Here is a bug report that should not exist. A team bumps their agent from one model version to the next — same vendor, a strictly better model, nothing changes in the prompt — and a week later two things are true that nobody shipped: the monthly bill is up double digits, and the agent has started giving shorter, shallower answers to the exact prompts it used to nail. No diff to point at. The commit that "caused" it changed one string: the model name.
This is the migration nobody plans for, because it doesn't look like a change. It looks like standing still while the ground moves. And it moves for a specific, avoidable reason.
The same prompt is not the same program#
Your prompt is not a spec the model obeys — it's a program you compiled against a particular interpreter. Every "always do X," every few-shot example, every tool description was tuned, consciously or not, to the old model's habits: how verbose it ran, how deeply it reasoned by default, how it phrased a tool call, where it drew a refusal. Swap the interpreter and the same source behaves differently, because the defaults it assumed are gone.

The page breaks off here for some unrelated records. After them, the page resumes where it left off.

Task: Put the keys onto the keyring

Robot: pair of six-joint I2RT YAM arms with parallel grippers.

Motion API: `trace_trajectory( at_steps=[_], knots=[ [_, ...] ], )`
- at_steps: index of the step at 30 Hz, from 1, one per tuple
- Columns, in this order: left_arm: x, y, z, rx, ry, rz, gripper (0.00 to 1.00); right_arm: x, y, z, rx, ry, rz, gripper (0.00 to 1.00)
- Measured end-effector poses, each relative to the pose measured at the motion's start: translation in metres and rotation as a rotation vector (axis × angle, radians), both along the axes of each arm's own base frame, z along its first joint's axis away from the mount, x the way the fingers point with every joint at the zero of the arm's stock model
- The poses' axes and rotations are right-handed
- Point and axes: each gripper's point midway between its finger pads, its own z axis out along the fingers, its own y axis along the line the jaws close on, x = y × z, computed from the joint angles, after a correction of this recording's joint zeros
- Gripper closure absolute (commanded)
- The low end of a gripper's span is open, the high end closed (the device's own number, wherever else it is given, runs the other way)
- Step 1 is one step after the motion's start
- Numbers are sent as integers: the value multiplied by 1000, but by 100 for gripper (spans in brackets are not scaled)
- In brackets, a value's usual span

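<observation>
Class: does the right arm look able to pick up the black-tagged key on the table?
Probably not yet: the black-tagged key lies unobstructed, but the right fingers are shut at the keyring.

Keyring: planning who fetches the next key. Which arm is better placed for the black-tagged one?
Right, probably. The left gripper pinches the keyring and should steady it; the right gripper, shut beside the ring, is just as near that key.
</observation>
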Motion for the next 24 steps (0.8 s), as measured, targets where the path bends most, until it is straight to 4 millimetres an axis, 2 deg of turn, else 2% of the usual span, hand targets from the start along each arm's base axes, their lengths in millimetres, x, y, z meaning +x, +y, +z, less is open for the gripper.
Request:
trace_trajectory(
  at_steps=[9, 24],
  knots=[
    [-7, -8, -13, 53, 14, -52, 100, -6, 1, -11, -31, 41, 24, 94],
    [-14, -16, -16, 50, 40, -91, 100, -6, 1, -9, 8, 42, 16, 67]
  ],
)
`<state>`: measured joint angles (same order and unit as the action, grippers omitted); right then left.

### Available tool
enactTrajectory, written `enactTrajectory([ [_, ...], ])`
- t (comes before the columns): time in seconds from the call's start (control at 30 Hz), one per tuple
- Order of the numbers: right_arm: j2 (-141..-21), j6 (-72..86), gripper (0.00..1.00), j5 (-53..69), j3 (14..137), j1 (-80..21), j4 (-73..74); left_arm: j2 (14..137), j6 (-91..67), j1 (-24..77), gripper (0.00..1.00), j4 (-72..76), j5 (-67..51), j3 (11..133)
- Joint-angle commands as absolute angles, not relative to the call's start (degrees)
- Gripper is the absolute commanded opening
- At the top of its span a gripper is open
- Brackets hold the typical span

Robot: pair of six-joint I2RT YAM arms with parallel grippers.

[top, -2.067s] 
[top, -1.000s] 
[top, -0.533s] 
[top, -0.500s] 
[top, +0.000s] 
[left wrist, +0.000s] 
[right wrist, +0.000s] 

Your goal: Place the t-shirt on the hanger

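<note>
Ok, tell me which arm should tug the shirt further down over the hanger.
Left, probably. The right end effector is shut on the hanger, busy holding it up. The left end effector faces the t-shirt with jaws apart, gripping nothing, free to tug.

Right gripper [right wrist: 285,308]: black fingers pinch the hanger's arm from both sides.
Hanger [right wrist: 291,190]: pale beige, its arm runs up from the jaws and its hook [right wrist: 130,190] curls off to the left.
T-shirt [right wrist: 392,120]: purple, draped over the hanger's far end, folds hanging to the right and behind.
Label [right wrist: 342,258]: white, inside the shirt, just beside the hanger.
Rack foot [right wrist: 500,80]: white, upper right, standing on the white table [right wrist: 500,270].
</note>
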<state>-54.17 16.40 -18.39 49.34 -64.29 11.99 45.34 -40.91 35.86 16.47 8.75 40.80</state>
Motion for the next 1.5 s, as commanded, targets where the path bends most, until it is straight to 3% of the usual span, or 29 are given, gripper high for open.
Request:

The vendors say this out loud. OpenAI's own migration guidance is to treat a new model as a family to tune for, not a drop-in replacement — it even ships a Prompt Optimizer and tells you to start from a fresh baseline rather than port every rule from the old stack. Anthropic's migration guide opens the same way. When both frontier labs preface an upgrade with "re-tune, don't reuse," that's not boilerplate. It's the whole warning.
Three things move when you touch nothing#
Be concrete about what shifts under an unchanged prompt.
Reasoning-effort defaults. The knob that controls how hard the model thinks per call has a default, and the default changes between versions. GPT-5.5 moved its default effort to medium; transitioning from a version that defaulted high, the same prompt now reasons less. Anthropic's Sonnet 4.6 defaults to high effort where Sonnet 4.5 had no effort parameter at all. So depending on which way you're migrating, your agent silently gets shallower or slower — and you never typed the change.
Token counts. Tokenization is not stable across versions. Anthropic warns that the same text produces a higher token count on Opus 4.7 than on 4.6, and advises re-running count_tokens on a representative sample instead of applying a blanket multiplier. An identical prompt therefore costs more, adds latency, and sits closer to its context ceiling on the new model — the Sonnet 5 tokenizer tax is the same phenomenon with a price tag. Your budgets were computed against the old tokenizer; they're now wrong.
Format and refusal calibration. How reliably the model emits your JSON schema, how it names tools, which edge cases it refuses — all of it was tuned against the old model. None of it is guaranteed to survive the jump, and the failures are quiet: a schema that conforms 99% of the time instead of 100%, a tool the model now skips on the margin.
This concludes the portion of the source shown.